Starting with the Intel 386 in 1985, the architecture shifted to 32 bits. Registers, data buses, and address buses expanded to 32 bits, allowing the processor to natively address up to 4 GB of RAM (2^32 bytes). This generation brought advanced hardware-level multitasking, virtual memory management, integrated floating-point math units, and complex pipelining structures into mainstream computing.

64-Bit Era (Intel Core, Xeon, Modern x86-64)

The modern era relies on the 64-bit architecture (x86-64). This transition broke through the 4 GB memory barrier, enabling processors to theoretically address up to 16 Exabytes of structural RAM (2^64 bytes).
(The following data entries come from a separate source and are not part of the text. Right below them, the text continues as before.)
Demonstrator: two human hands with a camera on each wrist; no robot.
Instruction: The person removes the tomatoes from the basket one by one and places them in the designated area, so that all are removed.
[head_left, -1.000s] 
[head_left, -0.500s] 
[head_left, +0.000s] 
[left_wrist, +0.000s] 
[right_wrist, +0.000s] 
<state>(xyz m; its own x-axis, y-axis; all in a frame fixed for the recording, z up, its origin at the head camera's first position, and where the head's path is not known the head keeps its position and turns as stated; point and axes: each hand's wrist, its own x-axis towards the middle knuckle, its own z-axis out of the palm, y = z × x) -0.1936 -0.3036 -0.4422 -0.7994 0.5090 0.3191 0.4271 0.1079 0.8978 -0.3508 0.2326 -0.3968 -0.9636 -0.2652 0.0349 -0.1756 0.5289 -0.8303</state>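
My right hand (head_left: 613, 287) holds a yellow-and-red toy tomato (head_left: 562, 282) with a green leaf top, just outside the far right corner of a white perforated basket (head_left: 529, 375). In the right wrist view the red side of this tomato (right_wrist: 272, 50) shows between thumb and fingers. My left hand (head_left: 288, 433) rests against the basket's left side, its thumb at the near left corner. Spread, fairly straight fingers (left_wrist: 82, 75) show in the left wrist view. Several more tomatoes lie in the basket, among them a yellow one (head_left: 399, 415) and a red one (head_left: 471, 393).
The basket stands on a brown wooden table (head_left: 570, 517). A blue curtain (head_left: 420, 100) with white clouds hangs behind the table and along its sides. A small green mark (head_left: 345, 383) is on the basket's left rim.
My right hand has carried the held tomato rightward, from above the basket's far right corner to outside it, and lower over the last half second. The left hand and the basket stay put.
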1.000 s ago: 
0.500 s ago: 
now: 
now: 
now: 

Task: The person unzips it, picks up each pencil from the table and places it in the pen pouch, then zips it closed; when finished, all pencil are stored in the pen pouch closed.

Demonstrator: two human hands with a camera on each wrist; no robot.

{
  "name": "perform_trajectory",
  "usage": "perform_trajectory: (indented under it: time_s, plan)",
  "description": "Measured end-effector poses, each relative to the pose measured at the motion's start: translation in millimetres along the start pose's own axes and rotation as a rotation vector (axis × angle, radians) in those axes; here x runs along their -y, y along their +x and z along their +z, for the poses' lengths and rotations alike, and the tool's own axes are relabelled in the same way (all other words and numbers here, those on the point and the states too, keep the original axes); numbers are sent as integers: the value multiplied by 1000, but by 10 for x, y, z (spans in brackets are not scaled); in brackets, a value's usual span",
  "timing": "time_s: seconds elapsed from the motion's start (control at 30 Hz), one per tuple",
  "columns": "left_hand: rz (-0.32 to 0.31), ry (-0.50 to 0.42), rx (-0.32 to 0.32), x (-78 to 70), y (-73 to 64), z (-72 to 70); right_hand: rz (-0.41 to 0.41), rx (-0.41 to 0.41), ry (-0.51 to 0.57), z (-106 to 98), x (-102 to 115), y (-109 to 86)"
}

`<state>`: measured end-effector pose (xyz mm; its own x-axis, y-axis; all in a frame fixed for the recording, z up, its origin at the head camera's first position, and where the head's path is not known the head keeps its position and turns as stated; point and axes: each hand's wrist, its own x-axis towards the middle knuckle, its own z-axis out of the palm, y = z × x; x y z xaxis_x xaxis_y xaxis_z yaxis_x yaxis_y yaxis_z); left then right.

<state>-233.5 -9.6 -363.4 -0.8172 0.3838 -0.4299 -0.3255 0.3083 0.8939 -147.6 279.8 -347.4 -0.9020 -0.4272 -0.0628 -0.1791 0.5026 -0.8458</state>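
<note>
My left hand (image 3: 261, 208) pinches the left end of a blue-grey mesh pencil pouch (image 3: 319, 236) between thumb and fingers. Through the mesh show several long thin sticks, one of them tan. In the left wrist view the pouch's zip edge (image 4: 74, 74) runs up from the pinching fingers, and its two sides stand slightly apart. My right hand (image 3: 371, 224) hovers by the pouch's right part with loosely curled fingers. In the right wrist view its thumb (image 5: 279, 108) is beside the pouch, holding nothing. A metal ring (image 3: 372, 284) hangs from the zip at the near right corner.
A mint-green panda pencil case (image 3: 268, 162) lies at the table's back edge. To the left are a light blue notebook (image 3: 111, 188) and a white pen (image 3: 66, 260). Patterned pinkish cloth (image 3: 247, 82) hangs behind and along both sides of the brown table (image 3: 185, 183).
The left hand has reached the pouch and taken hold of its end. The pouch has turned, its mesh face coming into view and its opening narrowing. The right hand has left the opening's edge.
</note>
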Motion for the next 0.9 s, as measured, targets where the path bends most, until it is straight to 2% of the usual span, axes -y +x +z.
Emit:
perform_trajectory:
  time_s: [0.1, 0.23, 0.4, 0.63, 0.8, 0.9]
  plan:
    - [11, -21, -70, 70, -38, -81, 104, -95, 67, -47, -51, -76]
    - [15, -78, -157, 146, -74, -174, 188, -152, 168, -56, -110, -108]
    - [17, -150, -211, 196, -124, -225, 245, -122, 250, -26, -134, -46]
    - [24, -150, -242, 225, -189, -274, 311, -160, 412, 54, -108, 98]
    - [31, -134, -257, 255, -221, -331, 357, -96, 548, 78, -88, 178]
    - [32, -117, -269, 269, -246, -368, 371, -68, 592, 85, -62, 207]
Modern 64-bit processors feature multi-level cache systems, highly advanced branch prediction mechanisms, and integrated graphics processing units, allowing them to manage complex, resource-heavy computing operations.

Performance Assessment Metrics

To determine the efficiency of a computer system objectively, engineers use quantitative metrics to evaluate execution speeds.

Clock Speed (Frequency)

The internal clock of a computer generates regular electronic pulses that synchronize all internal operations. Clock speed is measured in Hertz (Hz), with modern systems operating in the Gigahertz (GHz) range (billions of cycles per second).

MIPS and MFLOPS

MIPS (Millions of Instructions Per Second): A metric specifying how many millions of integer instructions a processor can execute in one second.
MFLOPS (Millions of Floating-Point Operations Per Second): Used predominantly in scientific computing to measure how many millions of decimal or fractional math operations a system can process per second.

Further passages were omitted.